- Born: Morris Chalfen June 3, 1907 Minneapolis, Minnesota, U.S.
- Died: November 4, 1979 (age 72) Minneapolis, Minnesota, U.S.
- Occupation: Sports entertainment executive
- Known for: Owner of the Minnesota Lakers (later Los Angeles Lakers)
- Spouse(s): Marty Collins (predeceased) Beverly Nesler
- Children: 5

= Morris Chalfen =

American sports executive and international impresario (1907-1979)

Morris Chalfen (June 3, 1907 – November 4, 1979) was an international impresario and sports entertainment executive. He founded the Holiday On Ice show, and later purchased and relocated a near-extinct National Basketball League (NBL) franchise which became the Los Angeles Lakers.

==Biography==
Chalfen was born in Minneapolis. He founded a bowling alley and a billiards parlor called Lincoln Recreation. In 1935, he founded and produced a roller‐skating show called Skating Vanties which toured nationally for a decade. In 1945, he joined fellow impresario Emery Gilbert of Milwaukee – who was producing ice skating shows at local hotels – and joined him in producing a larger ice show called Holiday on Ice in arenas.

In the late 1940s, impresario Morris Chalfen took "Holiday On Ice" to Mexico, Cuba, and Latin America, followed by an eight-month tour of Europe in 1950. Electric current was different from country to country, as were languages and currencies, and transportation costs were higher. But audiences were recovering from the devastation of World War II and hungry for the glamour, thrill, athleticism, and grandeur of his American ice show spectacle. And ice shows knew no language barrier. Having invented the ability to create a portable ice rink, Chalfen's Holiday on Ice could set up anywhere in the world and perform independent of permanent standing ice rink facilities. As a result, Chalfen became the only international American ice show, the first to play behind the Iron Curtain (during the Cold War), China, and around the globe. International elite and world leaders flocked to the American production wherever they played, including Soviet Premier Nikita Khrushchev, the Duke and Duchess of Windsor, Princess Grace and Prince Rainier of Monaco; King Constantine of Greece; King Carlos and Queen Sophia of Spain; the King of Thailand; and Diana, Princess of Wales. Even Elvis Presley attended a performance at the height of his fame, in 1958 in Germany while serving with the U.S. military. In 1965, he sold 80% of Holiday on Ice to The Madison Square Garden Company.

===Lakers===
The Lakers began in 1947 when Ben Berger and Morris Chalfen bought the Detroit Gems of the National Basketball League for $15,000 and relocated it to Minneapolis and renamed it the Lakers. They hired a general manager, Max Winter, and a coach, John Kundla, then began the hunt for players. As the Gems had by far the worst record in the NBL, the Lakers had the first pick in the 1947 dispersal draft of players from the Professional Basketball League of America, which they used to select George Mikan, later to become the greatest center of his time.
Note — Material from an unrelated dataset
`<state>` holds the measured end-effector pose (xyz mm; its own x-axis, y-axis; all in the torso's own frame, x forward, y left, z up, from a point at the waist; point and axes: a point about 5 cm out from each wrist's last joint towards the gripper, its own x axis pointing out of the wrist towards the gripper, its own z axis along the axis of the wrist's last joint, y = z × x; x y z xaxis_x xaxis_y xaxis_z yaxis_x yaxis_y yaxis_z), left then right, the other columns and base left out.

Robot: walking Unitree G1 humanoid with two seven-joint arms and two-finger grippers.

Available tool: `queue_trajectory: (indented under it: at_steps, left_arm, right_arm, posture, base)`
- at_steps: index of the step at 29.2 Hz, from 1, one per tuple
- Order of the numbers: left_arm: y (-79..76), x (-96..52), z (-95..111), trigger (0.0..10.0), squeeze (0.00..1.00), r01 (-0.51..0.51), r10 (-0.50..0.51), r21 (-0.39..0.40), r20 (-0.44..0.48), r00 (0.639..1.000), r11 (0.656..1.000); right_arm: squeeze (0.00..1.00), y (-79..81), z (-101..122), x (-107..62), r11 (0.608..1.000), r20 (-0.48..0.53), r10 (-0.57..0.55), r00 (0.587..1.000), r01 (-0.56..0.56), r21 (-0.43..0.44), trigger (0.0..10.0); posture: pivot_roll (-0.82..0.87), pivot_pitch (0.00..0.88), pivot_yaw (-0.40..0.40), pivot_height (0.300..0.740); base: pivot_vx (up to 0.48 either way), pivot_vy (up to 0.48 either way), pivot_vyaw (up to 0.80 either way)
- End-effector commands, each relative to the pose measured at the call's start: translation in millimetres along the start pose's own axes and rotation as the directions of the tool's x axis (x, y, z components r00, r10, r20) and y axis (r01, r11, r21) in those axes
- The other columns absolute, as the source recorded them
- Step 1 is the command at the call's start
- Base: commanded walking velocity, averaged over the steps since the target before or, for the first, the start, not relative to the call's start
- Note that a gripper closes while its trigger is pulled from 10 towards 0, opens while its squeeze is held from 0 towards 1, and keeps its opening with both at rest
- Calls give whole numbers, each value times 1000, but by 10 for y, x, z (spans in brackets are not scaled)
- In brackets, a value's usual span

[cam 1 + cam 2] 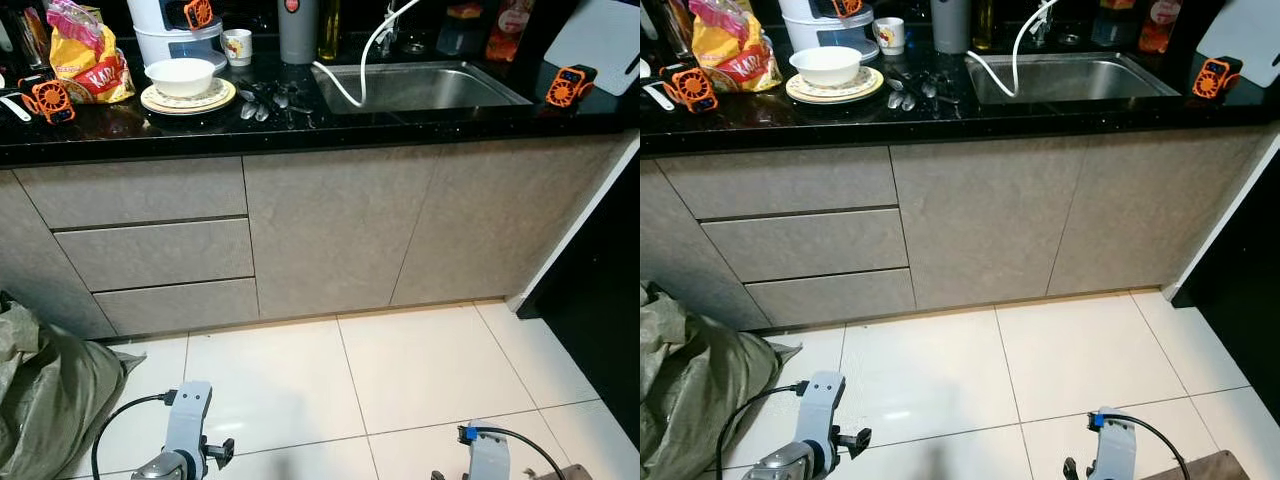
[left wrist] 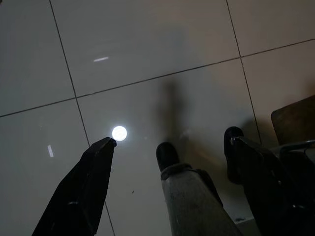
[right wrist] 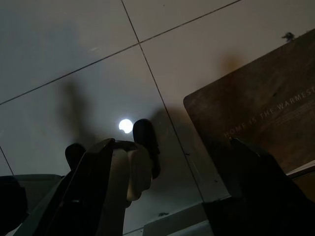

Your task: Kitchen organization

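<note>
On the black bench (image 1: 330,125) a white bowl (image 1: 180,75) sits on stacked plates (image 1: 188,98), with spoons (image 1: 268,100) just beside them and the sink (image 1: 420,87) to the right. Both arms hang low over the tiled floor (image 1: 400,370). Left fingers (image 2: 83,187) and right fingers (image 3: 93,182) are spread apart, holding nothing. A mat (image 3: 266,118) lies below the right gripper.

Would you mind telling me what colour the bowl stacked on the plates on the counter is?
The round bowl is plain white, clearest in the left eye view.
</note>
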<state>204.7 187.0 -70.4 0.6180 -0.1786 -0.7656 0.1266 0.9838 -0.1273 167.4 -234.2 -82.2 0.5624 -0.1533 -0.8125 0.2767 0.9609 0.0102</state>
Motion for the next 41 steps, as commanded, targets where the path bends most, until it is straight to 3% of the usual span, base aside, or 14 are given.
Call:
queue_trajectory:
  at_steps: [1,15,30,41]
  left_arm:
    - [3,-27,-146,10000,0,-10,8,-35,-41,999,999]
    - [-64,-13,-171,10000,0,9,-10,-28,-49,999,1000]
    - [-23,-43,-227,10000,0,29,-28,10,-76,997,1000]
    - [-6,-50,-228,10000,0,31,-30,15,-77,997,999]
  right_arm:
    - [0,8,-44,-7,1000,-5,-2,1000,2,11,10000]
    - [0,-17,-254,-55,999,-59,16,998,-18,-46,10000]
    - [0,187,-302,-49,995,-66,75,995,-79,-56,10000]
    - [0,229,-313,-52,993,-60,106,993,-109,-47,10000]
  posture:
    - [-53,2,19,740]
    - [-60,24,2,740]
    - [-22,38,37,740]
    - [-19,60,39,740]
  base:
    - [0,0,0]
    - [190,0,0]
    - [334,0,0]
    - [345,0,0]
With Mikan, new coach John Kundla and an infusion of former University of Minnesota players, the Lakers won the NBL championship in that 1947–48 season and joined four other NBL teams in jumping to the Basketball Association of America, where they promptly won the 1948-49 BAA championship. The NBL and BAA merged to become the National Basketball Association (NBA) in 1949. In 1957, he and Berger sold the team to Bob Short. Three years later the team moved to Los Angeles.

==Personal life==
In 1960, Chalfen's wife Marty Collins Chalfen and three children were killed in the crash of Northwest Orient Airlines Flight 710. Chalfen himself died at the age of 72 in 1979. He was survived by his second wife, Beverly Nesler; and two sons, Richard and John. Services were held at Temple Israel in Minneapolis.